- What the task requires
Find the line containing "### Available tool" in the entries below. Restate it and each line after it, word for word, up to and including the line containing "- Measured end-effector".
━━━
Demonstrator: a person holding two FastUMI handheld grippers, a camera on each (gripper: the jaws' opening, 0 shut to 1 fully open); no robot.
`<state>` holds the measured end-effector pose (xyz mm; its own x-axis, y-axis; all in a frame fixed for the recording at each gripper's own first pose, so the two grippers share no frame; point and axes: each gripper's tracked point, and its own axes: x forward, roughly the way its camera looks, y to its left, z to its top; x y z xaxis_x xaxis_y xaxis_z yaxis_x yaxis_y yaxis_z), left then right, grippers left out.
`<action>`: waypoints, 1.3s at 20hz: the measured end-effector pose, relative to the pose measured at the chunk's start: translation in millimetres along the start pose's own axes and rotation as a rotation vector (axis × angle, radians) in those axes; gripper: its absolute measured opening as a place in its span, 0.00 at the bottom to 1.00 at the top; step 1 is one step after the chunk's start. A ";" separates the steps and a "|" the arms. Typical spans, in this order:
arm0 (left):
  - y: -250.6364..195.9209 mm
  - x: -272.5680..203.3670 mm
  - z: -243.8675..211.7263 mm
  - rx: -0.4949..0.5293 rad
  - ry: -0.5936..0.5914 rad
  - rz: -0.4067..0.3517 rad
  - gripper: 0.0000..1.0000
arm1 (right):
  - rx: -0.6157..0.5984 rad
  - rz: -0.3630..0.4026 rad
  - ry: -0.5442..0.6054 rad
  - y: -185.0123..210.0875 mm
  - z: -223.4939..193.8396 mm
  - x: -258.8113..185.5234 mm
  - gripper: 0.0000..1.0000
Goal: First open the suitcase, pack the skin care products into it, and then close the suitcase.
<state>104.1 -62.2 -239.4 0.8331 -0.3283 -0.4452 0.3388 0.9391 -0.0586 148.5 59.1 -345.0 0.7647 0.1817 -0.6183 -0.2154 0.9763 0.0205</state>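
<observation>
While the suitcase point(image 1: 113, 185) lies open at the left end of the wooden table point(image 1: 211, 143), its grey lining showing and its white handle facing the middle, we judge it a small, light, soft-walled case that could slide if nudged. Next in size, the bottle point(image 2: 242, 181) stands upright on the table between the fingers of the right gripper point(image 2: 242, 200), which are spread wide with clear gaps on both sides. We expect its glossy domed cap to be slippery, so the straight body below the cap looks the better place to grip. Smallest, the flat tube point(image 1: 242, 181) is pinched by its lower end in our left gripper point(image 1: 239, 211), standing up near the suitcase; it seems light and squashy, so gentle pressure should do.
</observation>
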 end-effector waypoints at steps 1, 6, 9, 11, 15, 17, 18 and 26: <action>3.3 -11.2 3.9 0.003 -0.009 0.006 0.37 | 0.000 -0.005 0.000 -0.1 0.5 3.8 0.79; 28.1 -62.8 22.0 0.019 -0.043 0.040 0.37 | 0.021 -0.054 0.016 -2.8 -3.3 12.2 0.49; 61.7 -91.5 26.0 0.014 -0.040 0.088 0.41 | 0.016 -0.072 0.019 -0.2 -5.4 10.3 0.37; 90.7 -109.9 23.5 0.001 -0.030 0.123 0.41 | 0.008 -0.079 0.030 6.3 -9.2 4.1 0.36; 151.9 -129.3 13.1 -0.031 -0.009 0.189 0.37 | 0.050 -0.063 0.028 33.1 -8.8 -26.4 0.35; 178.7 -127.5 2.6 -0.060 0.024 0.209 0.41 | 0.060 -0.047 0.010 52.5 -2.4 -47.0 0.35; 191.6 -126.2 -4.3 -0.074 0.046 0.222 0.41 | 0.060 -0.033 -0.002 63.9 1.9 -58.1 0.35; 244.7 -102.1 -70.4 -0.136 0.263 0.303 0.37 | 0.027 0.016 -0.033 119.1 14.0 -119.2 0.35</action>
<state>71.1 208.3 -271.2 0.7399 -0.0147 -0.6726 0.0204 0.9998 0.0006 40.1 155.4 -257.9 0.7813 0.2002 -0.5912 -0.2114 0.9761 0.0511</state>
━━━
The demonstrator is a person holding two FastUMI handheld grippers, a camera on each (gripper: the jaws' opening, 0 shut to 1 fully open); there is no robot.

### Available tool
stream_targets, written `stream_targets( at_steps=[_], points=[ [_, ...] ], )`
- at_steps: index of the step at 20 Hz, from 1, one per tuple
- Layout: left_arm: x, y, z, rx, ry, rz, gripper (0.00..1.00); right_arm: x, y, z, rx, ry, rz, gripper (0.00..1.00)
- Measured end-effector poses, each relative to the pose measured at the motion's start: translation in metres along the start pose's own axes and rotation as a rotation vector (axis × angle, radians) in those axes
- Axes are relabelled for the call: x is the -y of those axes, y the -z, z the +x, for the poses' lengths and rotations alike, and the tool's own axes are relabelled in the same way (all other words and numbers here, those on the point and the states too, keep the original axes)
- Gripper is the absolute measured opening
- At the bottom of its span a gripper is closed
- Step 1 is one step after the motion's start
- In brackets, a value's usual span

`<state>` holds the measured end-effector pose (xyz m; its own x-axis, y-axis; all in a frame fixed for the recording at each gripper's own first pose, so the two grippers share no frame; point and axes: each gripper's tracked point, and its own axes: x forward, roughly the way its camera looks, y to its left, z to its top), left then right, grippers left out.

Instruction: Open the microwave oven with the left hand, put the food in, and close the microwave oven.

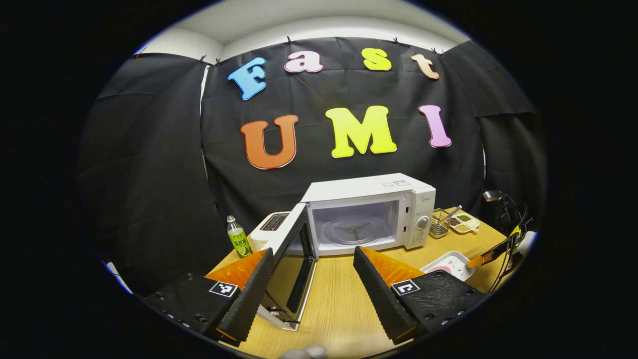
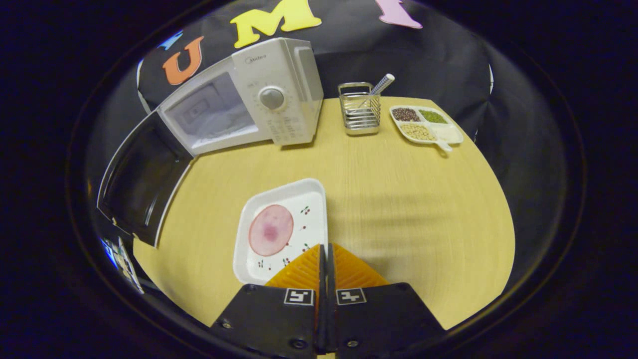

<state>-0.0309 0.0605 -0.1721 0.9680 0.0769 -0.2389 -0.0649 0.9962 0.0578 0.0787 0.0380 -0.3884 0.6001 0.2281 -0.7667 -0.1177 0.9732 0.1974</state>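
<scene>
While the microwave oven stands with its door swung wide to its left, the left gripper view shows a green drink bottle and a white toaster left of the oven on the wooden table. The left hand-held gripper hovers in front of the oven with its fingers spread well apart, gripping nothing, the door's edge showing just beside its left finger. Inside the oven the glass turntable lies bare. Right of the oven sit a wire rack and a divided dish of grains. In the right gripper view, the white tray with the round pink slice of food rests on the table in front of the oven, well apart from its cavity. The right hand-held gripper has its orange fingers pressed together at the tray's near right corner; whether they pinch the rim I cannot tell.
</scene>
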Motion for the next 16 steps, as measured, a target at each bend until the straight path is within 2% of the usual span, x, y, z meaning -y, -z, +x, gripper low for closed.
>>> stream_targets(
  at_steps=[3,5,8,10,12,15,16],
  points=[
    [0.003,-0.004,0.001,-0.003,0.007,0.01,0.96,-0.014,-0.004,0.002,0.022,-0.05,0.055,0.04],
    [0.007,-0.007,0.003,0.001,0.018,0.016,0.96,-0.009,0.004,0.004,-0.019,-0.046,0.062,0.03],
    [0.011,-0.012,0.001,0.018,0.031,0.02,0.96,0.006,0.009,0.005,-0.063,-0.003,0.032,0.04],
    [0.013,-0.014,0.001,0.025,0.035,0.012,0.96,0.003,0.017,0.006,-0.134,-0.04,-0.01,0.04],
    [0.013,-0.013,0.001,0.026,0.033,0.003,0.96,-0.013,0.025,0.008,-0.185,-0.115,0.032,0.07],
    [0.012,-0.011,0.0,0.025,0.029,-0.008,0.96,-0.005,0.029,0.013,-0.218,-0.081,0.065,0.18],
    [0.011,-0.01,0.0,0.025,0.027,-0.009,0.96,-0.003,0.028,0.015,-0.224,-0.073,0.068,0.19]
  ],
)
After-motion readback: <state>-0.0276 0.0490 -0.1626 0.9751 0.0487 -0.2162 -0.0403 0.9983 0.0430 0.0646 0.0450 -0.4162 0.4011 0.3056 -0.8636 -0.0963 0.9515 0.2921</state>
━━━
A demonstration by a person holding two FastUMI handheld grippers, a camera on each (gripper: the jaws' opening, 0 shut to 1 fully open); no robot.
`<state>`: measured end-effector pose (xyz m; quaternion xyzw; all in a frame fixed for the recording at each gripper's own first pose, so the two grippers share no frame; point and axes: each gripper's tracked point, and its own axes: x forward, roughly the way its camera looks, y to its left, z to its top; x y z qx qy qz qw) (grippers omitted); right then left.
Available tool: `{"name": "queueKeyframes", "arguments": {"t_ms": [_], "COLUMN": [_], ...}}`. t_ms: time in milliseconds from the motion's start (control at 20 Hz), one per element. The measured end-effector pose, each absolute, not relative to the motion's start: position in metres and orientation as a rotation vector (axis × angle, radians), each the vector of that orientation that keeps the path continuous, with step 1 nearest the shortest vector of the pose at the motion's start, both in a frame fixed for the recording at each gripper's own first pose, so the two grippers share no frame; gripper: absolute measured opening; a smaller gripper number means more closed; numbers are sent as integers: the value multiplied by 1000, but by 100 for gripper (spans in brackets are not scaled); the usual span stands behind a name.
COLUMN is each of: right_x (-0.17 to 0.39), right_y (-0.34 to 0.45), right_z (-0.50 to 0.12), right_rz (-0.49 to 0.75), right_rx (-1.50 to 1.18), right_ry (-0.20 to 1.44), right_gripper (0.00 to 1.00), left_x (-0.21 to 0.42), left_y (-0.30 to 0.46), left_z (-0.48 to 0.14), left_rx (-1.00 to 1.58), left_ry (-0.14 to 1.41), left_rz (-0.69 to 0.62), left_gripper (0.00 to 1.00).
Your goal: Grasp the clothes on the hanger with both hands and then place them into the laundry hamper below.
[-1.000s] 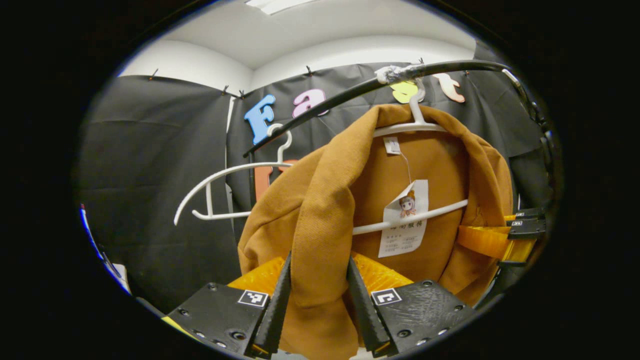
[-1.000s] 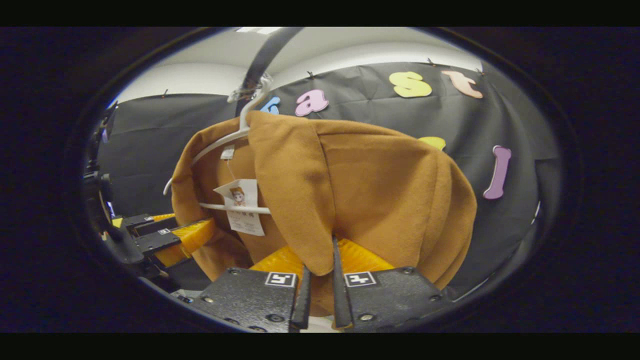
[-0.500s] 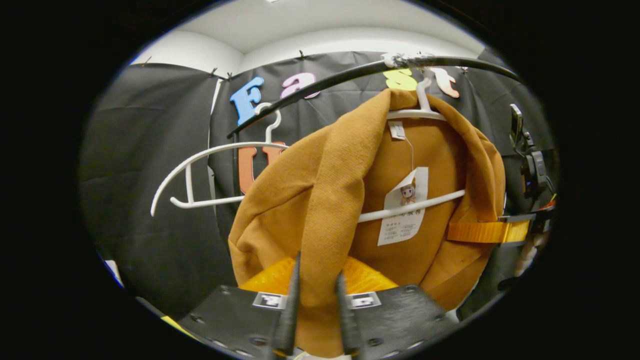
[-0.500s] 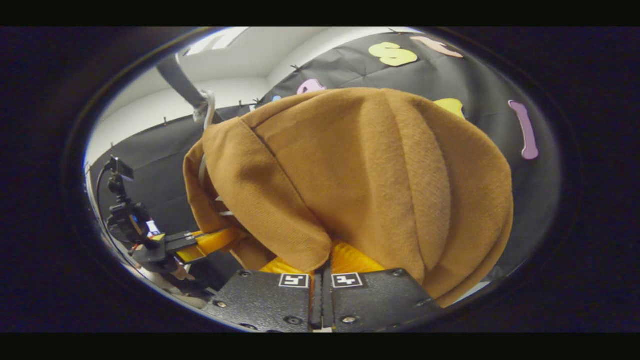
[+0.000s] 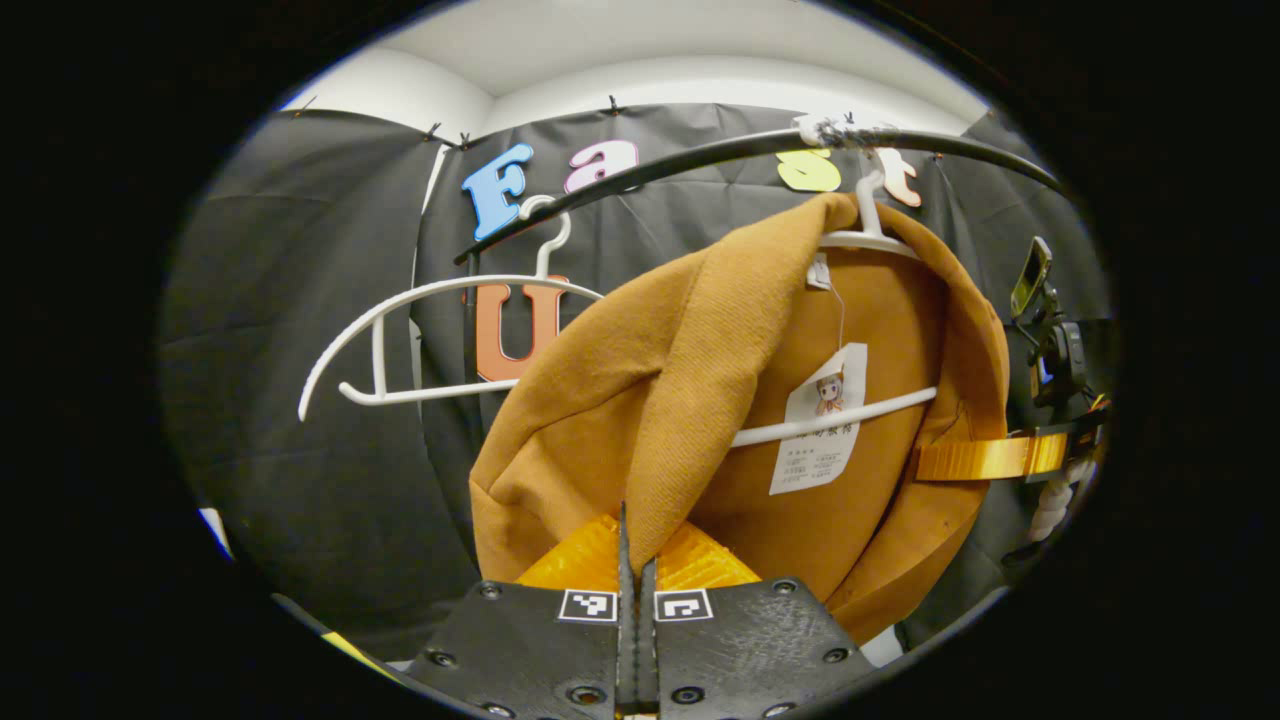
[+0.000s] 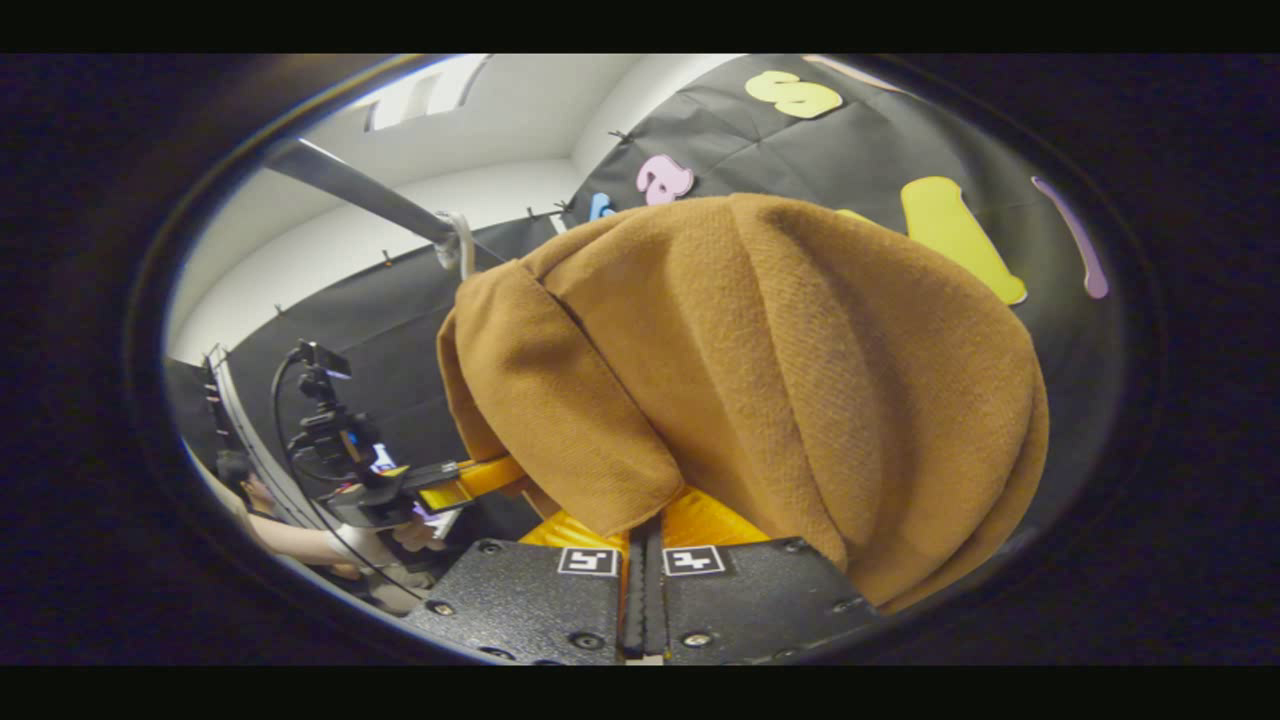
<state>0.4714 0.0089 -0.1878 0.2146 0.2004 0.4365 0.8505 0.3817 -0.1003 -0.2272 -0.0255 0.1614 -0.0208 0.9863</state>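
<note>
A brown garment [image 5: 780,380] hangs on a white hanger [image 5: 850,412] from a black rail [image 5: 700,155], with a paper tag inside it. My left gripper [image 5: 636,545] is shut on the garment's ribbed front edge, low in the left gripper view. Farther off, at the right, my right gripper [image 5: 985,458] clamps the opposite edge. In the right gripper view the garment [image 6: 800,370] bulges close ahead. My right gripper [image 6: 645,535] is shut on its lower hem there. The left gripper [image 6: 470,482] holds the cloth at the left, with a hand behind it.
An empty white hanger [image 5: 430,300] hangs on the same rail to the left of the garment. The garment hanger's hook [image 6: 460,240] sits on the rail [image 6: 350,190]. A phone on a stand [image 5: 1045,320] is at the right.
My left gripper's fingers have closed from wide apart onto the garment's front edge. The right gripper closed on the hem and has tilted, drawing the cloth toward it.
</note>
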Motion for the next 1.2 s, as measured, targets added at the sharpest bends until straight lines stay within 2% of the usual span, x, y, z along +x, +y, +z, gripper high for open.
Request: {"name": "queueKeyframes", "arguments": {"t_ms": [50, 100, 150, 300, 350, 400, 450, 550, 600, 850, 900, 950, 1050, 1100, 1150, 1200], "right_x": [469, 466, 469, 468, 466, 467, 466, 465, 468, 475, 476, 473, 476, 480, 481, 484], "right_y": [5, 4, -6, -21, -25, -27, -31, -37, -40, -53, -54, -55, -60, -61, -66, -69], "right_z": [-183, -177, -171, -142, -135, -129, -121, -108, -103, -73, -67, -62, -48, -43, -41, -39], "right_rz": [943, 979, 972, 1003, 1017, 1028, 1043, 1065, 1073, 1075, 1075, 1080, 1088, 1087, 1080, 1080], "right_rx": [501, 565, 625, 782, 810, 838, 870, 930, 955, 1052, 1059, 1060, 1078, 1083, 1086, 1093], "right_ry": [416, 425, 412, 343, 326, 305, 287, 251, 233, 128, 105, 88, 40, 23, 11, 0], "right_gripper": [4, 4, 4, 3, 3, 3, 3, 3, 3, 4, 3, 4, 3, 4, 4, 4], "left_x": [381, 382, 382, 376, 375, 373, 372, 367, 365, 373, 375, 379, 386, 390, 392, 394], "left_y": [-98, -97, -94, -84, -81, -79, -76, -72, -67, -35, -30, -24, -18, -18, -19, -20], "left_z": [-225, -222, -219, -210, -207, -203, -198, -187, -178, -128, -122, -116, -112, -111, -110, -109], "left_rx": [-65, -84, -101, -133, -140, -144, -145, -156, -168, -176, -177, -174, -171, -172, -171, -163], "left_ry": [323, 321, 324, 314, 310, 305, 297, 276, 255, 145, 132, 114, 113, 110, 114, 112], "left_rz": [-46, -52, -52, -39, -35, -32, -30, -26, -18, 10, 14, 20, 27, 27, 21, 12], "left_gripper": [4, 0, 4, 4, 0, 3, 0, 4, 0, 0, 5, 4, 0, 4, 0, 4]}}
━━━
- The answer
### Available tool
stream_targets, written `stream_targets( at_steps=[_], points=[ [_, ...] ], )`
- at_steps: index of the step at 20 Hz, from 1, one per tuple
- Layout: left_arm: x, y, z, rx, ry, rz, gripper (0.00..1.00); right_arm: x, y, z, rx, ry, rz, gripper (0.00..1.00)
- Measured end-effector poses, each relative to the pose measured at the motion's start: translation in metres along the start pose's own axes and rotation as a rotation vector (axis × angle, radians) in those axes

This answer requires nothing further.